Written by Ben Ellison on Aug 5, 2013 for Panbo, The Marine Electronics Hub
Hat’s off to Professor Todd Humphreys and his grad students for not only demonstrating that GPS spoofing is possible but for doing so in such a dramatic fashion that they got the whole media world chattering about it. For instance, Fox News led their story with “The world’s GPS system is vulnerable to hackers or terrorists who could use it to hijack ships — even commercial airliners, according to a frightening new study that exposes a huge potential hole in national security.” While I think that’s an overheated conclusion, I suspect that we may need an even greater scare to finally build out a secondary form of civilian electronic position fixing…
What the University of Texas at Austin engineering team did is probably best described at their own site and in their YouTube video. In short, they were able to fool a serious GPS navigation system into thinking it was going some place it wasn’t, which is far more sinister than GPS jamming. No alarms sounded, and the autopilot started steering some place the crew didn’t realize their vessel was going. The fact that Humphreys managed to conduct this experiment on an 80 million dollar superyacht, with a proper captain and crew in whites, mainly served to make the story a lot more compelling.
The fact is that GPS spoofing has been a worry for many years. One of my most memorable interviews took place in 2001 with a former administrator of the FAA named Langhorne Bond. We had a phone conversation that went on for hours and then he followed with a 116-page fax further detailing the dangers of over-dependence on GPS. The PMY article that followed — The Dark Side of GPS — quotes Bond thusly: “If we rely on GPS alone, there is the risk, indeed the likelihood, of multiple aviation and marine catastrophes.”

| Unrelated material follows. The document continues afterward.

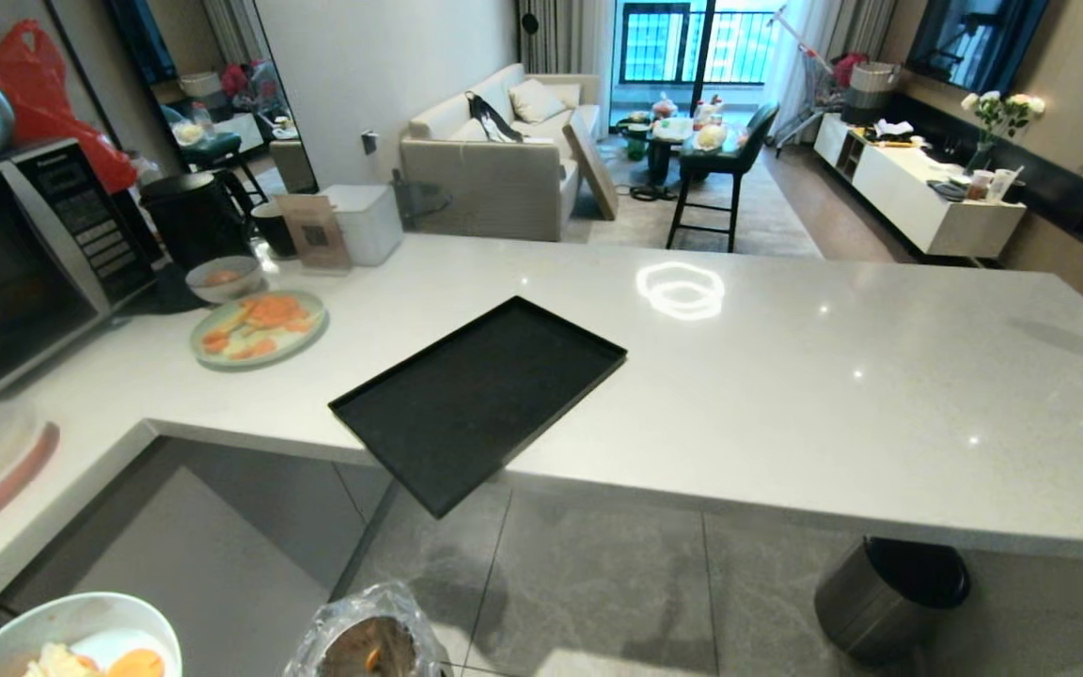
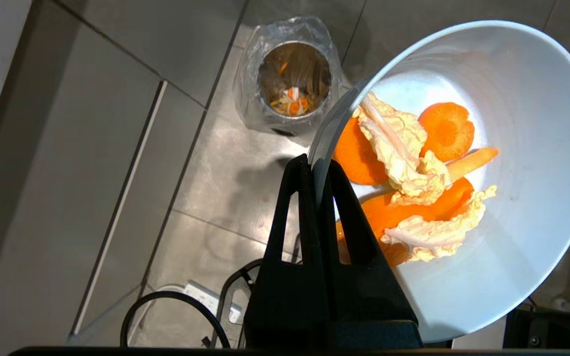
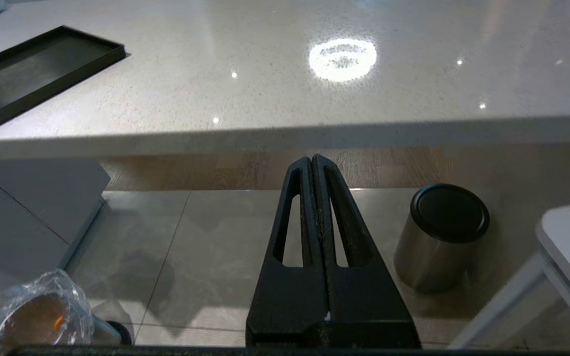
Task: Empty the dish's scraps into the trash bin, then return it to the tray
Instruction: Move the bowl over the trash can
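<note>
1. Lowest left in the head view, we saw the small round pale blue dish (image 1: 71, 632) held out over the floor, well apart from the tabletop (image 1: 786, 376). Our left gripper (image 2: 320, 170) had its jaws pinched narrow on the dish's rim.
2. We counted one dish in hand. Its scraps (image 2: 413, 183) lay inside: about four orange carrot pieces and roughly three pale yellow-white leafy bits, none yet tipped out.
3. Just to the right stood the one small steel trash bin (image 1: 368, 639), lined with a crinkly clear plastic bag, on the grey floor tiles (image 1: 598, 583). It already held a few scraps.
4. We judged the step to be carrying the dish to the bin. The next move called for bringing the rim over the bin's mouth and tilting further, since the bin was not yet beneath the dish.
5. The single large matte black rectangular tray (image 1: 480, 400) waited bare on the tabletop, one corner overhanging the edge.
6. Farther right, one steel cylinder with a black lid (image 1: 889, 597) stood on the floor.
7. Our right gripper (image 3: 313, 160) hung idle below the tabletop edge, jaws pressed together on nothing.
</note>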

That was back when many experts like Bond were lobbying to convert the existing Loran system into a modern eLoran version that would nicely backup GPS using an entirely different technology that’s harder to jam or spoof. But the Obama administration killed the U.S. eLoran project in 2010 and at least some of the old towers were destroyed. Heck, the U.S. Congress just completely cut the FAA’s 20 million dollar budget for GPS modernization!
It’s great to see companies like Garmin incorporating the Russian GLONASS version of Global Navigation Satellite Systems — or GNSS, with “GPS” being the American version — into even the smallish GPSmap 741 seen above monitoring both systems from here in Camden, Maine. The more satellites the better for accuracy as well as reliability in difficult conditions. But I believe that GPS jamming is fairly easy to extend to GLONASS as well as Chinese and European GNSS in development, and it’s noteworthy that South Korea, which actually does get jammed by their northern neighbor, has decided to build an eLoran system.
Then again, there’s never been a malevolent use of GPS spoofing that I know of, and I suspect that the spoofed White Rose of Drachs crew would have seen a problem before anything catastrophic happened, because they use other means of navigation like radar, depth sensing, and magnetic heading. Like we all do, right? I fear we’ll have to wait for a really good backup electronic positioning system, but in the meantime, I’m not sure there’s a better presentation on where “GPS” is heading, and the booby traps involved, than Todd Humrphey’s TED talk, which begins with the important slide below. The better it works, the worse it may hurt when it doesn’t.